2. Verification of documents:

After getting an application from the Person, an authorized employee of IRD should verify the application form. If all the information and documents are sufficient, they start the process. Otherwise, they instruct the applicant to submit other needed documents and information.


3. Entering information into computer system:

After verifying the application and other related documents, the authorized person of IRD starts the process of entering the information into the computer system. Information is entered into IRD’s database system.

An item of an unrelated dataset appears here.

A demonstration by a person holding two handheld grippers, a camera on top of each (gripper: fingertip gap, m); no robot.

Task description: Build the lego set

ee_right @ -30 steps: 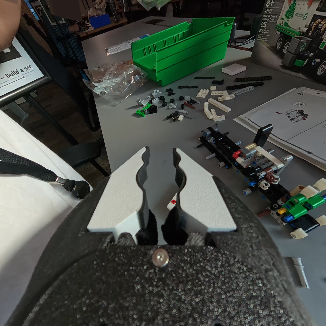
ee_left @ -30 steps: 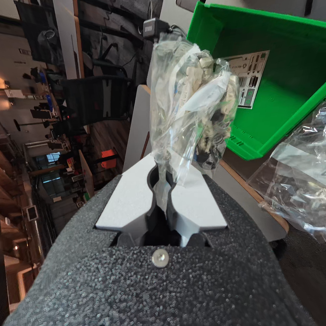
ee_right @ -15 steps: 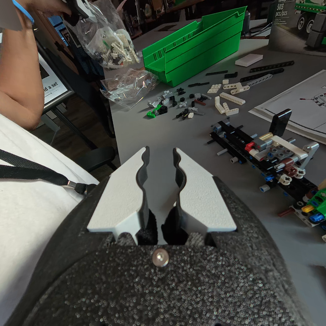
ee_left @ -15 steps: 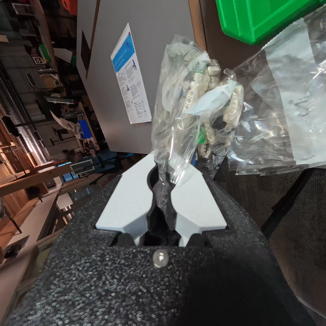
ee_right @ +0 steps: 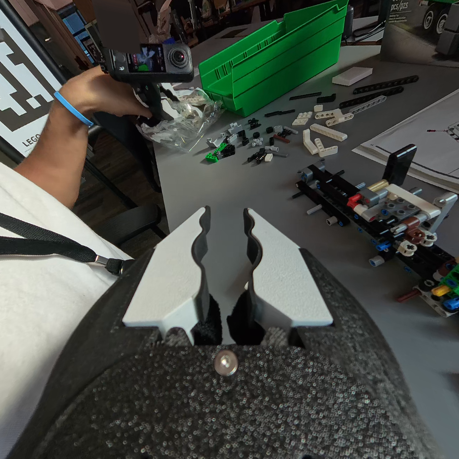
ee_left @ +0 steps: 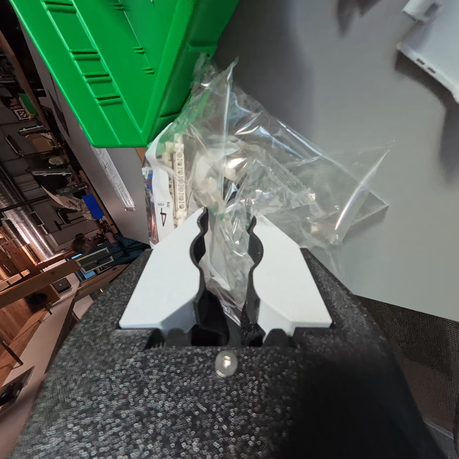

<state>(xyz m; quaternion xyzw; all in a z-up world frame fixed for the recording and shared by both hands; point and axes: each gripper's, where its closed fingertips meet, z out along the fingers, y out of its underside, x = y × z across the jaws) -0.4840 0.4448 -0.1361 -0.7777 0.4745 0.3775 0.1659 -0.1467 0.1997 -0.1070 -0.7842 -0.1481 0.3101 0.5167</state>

4. Corroborate information:

The process of verifying the information which is entered into the computer system is known as to corroborate. Generally, the tax officer verifies the information. If the information filled in the application and computer system are similar, then the tax officer verifies the system and sends it to the printing unit. If there is a deviation between the application form and system, then it is returned to the entering information unit.


5. Print the certificate:

If every information is correct, then the authorized person prints the certificate. PAN certificate is printed on the prescribed format of the Inland Revenue Department. After printing the certificate, it is then affixed with security seal, stamped and laminated for safety and security purpose.


6. Register, stamp and issue the certificate:

After meeting all the above steps, PAN certificate is registered into register book, then stamped on it and handed over to the concerned person.